- Theatrical release poster
- Directed by: Ryan Goble
- Screenplay by: Ryan Goble Erin Henning
- Story by: Teresa Hagen
- Produced by: Teresa Hagen Co-producers: Ryan Goble Erin Henning
- Starring: Carlos Silveira
- Narrated by: Cassandra Hepburn
- Cinematography: Erin Henning
- Edited by: Ryan Goble
- Music by: Martin Herman
- Distributed by: Cut Loose Productions
- Release date: October 11, 2007 (La Femme Film Festival);
- Running time: 70 minutes
- Country: United States
- Language: English

= To Touch the Soul =

To Touch the Soul is a 2007 documentary film directed by Ryan Goble and produced by Teresa Hagen. The film was written by Goble and Erin Henning, from a story by Hagen. The documentary is narrated by Cassandra Hepburn.

==Synopsis==
To Touch the Soul follows California State University, Long Beach Professor Carlos Silveira, a Brazilian-born artist educator and social activist, who recruits 27 American university students to join him in a pilot program that uses art to help impoverished Cambodian children affected by HIV/AIDS express their wishes and desires for their futures.
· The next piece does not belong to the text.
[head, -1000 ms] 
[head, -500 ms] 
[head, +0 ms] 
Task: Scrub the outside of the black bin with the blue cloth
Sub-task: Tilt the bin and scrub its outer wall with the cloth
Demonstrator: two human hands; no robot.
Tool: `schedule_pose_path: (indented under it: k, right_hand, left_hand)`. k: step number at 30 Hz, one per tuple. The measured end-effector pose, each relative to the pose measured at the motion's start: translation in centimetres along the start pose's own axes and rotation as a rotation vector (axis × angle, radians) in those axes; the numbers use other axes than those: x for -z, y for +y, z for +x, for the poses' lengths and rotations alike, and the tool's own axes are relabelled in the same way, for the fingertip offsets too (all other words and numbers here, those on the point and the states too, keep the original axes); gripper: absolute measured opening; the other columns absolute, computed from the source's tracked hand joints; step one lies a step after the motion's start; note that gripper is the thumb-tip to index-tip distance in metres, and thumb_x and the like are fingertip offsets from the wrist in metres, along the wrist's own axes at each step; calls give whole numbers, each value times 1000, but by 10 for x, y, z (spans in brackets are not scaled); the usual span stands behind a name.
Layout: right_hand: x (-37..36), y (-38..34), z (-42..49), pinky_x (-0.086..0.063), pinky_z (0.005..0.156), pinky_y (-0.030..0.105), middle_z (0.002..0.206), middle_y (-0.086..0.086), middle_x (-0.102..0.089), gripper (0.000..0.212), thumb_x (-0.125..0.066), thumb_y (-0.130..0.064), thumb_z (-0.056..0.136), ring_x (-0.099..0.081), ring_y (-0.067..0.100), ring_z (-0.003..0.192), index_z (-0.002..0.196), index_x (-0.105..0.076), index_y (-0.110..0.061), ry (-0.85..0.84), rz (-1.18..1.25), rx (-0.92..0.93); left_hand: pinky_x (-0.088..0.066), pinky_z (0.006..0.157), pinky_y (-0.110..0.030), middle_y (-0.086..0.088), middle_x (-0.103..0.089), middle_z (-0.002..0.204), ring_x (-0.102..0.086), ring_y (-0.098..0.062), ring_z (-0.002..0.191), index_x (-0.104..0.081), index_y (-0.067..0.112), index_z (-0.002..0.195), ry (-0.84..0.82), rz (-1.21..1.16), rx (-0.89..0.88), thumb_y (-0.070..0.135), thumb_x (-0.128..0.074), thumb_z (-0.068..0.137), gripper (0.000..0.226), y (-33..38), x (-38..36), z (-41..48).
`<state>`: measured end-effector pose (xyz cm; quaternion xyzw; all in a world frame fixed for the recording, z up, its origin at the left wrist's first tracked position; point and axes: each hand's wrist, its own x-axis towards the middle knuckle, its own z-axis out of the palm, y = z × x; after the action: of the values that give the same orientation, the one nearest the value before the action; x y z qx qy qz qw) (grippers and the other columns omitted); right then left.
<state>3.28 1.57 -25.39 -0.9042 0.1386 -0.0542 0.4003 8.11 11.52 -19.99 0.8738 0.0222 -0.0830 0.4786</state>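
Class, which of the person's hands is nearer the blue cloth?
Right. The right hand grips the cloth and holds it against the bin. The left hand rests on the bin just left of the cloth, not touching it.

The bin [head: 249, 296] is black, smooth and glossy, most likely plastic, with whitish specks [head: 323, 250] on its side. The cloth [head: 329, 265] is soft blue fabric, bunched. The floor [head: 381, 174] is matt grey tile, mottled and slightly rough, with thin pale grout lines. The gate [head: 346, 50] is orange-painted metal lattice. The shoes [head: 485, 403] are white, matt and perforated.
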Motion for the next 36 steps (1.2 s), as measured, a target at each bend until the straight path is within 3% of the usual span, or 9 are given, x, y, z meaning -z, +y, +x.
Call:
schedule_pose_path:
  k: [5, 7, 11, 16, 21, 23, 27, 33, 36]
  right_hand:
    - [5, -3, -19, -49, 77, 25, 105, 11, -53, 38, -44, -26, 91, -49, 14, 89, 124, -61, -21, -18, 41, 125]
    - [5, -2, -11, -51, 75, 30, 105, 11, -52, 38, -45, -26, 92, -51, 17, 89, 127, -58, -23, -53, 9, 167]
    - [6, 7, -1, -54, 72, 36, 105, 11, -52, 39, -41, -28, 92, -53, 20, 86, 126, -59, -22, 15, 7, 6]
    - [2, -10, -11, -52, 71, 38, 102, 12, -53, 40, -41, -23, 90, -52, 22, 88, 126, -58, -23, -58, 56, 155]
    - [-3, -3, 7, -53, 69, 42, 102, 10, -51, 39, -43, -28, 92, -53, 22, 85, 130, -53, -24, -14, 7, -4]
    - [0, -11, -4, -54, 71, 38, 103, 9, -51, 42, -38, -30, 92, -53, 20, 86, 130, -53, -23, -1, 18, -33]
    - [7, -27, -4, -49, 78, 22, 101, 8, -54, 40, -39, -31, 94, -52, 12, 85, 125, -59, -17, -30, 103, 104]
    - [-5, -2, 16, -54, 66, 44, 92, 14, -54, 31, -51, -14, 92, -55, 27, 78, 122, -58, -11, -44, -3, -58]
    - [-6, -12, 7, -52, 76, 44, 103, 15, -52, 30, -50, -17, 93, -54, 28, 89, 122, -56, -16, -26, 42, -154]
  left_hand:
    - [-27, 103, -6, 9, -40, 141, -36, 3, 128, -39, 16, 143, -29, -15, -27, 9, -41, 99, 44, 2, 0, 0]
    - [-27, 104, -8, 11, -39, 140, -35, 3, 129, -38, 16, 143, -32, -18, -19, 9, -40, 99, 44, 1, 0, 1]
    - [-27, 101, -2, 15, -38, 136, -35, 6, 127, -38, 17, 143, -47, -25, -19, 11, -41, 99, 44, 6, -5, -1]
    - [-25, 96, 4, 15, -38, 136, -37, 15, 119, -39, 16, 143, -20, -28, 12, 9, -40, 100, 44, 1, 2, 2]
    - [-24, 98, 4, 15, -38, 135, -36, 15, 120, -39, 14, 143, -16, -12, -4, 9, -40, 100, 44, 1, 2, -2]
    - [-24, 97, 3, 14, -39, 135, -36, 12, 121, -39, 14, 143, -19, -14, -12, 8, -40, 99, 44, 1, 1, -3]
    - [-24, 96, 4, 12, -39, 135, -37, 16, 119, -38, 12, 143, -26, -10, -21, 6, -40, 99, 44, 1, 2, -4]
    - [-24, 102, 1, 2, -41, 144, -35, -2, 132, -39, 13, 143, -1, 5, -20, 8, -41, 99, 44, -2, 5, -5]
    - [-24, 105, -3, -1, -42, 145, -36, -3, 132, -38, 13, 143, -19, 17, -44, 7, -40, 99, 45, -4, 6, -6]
As Carlos and the students grapple with the realities of a culture much different from their own, a language they don't understand, art projects that don't go as planned and a three-week deadline, they form a bond with the children. Through these young Cambodian mentors—all of them abandoned by society—the Americans empower their own social activism and learn the true meaning of kindness, selflessness, courage and community.

==Interviews==
- Carlos Silveira
- Saneya Bair
- Heather Hamilton
- John Lachey
- Amanda Mithers
- Saveun Nhim
- Casey Quirarte
- John Tucker
- Sundy Ven
- Cassandra Hepburn (Narrator)

==Background==
The story is told from Carlos’ and six of his students’ perspectives through a mix of spoken (voice-over) diary entries, interviews and interaction with the children as they create art projects together, and shows that even the smallest attempt at making a difference can have life-changing consequences for all the people involved. The film also highlights the growing problem of the 77,000 children in Cambodia who have become orphans due to their parents dying from AIDS, a population expected to grow to 108,700 over the next five years.

===Filming locations===
Filming locations include: Long Beach, California and Phnom Penh, Cambodia.

==Film festivals==
- La Femme Film Festival, Beverly Hills, California
- Wild Rose Independent Film Festival, Ames, Iowa
- Myrtle Beach International Film Festival, Myrtle Beach, South Carolina
- Conscious Life Film Festival, Los Angeles, California
- Byron Bay Film Festival, Byron Bay, New South Wales, Australia
- Memphis International Film Festival, Memphis, Tennessee
- Newport Beach Film Festival, Newport Beach, California
- Global Arts Film Festival, Los Angeles, California
- San Joaquin Film Festival, Stockton, California
- Action on Film International Film Festival, Pasadena, California
- Southern Winds Film Festival, Shawnee, Oklahoma

==Awards==
Wins
- Accolade Competition: Best of Show, Videography, 2007; Honorable Mention, Motivational/Inspirational Category, 2007.
- Wild Rose Independent Film Festival: Best Documentary Film, 2007; Certificate of Distinctive Achievement - Director of a Feature Film (Ryan Goble), 2007; Debut Film Certificate of Distinctive Achievement, 2007.
- Myrtle Beach International Film Festival: Honorable Mention, 2007.
- Byron Bay (Australia) Film Festival: Honorable Mention, 2008.
- San Joaquin Film Festival: Best Documentary, 2008.
- Southern Winds Film Festival: Best Feature Documentary, 2009.